=== Section Start ===

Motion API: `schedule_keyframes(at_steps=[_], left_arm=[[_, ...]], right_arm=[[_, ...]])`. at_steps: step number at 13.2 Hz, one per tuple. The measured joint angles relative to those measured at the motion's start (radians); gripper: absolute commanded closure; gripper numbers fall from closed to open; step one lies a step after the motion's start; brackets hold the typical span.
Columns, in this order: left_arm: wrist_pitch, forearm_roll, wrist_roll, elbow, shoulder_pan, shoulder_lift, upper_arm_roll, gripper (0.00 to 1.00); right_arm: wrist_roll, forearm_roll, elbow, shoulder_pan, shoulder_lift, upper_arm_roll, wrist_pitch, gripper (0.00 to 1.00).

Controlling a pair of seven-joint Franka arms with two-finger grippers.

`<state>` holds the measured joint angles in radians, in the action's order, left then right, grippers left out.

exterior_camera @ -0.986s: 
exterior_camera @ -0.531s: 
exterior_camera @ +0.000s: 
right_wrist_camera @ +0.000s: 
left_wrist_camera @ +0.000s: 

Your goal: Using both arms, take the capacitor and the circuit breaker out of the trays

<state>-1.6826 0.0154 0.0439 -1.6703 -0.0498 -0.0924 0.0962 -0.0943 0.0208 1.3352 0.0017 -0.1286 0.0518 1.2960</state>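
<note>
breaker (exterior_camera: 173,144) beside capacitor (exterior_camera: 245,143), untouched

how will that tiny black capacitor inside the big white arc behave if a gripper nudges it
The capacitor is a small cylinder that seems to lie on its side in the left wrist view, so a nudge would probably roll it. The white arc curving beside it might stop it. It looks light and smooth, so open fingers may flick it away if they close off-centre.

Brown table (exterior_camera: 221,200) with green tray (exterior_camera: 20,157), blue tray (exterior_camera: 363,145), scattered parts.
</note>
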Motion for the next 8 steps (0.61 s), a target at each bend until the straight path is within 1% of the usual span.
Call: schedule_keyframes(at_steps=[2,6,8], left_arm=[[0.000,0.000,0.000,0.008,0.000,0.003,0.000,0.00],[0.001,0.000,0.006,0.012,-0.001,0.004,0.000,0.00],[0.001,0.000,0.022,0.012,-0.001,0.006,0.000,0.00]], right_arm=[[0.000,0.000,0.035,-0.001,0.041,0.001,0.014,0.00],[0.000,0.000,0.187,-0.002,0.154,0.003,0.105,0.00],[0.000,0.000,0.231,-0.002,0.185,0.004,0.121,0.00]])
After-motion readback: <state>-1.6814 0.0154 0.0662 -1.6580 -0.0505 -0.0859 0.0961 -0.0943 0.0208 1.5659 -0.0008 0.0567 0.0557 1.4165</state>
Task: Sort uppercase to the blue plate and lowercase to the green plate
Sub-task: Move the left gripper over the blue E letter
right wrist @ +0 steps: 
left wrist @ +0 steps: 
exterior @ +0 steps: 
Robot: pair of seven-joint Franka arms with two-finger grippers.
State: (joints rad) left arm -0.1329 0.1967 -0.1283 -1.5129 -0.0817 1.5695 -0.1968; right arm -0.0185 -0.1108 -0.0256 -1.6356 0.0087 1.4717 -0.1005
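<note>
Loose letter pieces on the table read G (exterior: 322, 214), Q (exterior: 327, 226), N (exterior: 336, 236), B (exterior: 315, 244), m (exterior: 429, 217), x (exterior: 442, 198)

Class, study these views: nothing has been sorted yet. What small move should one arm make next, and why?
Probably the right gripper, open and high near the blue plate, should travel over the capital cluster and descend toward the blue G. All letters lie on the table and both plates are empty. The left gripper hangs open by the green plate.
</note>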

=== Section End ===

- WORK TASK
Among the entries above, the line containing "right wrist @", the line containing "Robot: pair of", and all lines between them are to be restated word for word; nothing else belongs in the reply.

- RESPONSE FOR THIS EXERCISE
right wrist @ +0 steps: 
left wrist @ +0 steps: 
exterior @ +0 steps: 
Robot: pair of seven-joint Franka arms with two-finger grippers.

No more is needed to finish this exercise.